Data:
»»

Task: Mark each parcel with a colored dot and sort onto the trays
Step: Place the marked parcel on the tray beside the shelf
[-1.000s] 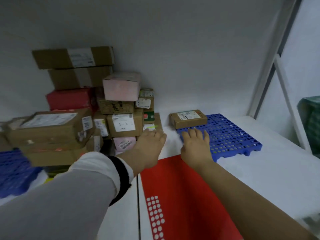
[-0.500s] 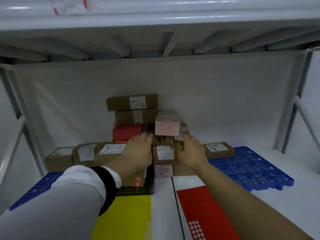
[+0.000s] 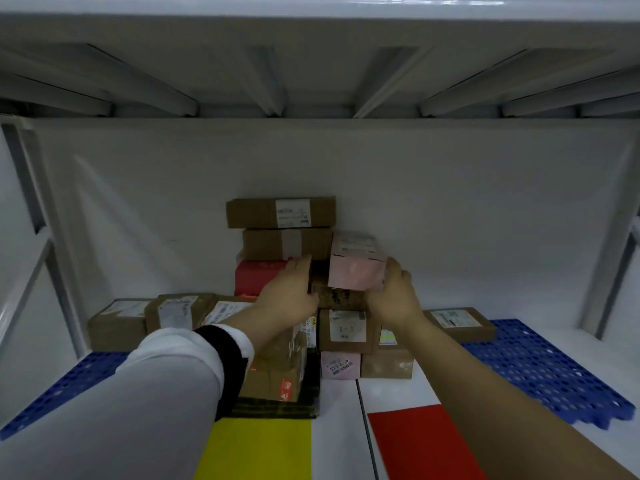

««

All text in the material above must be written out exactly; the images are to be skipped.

Answer for the task:
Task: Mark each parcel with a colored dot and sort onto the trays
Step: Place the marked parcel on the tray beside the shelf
[-1.000s] 
[-0.500s] 
[+0.000s] 

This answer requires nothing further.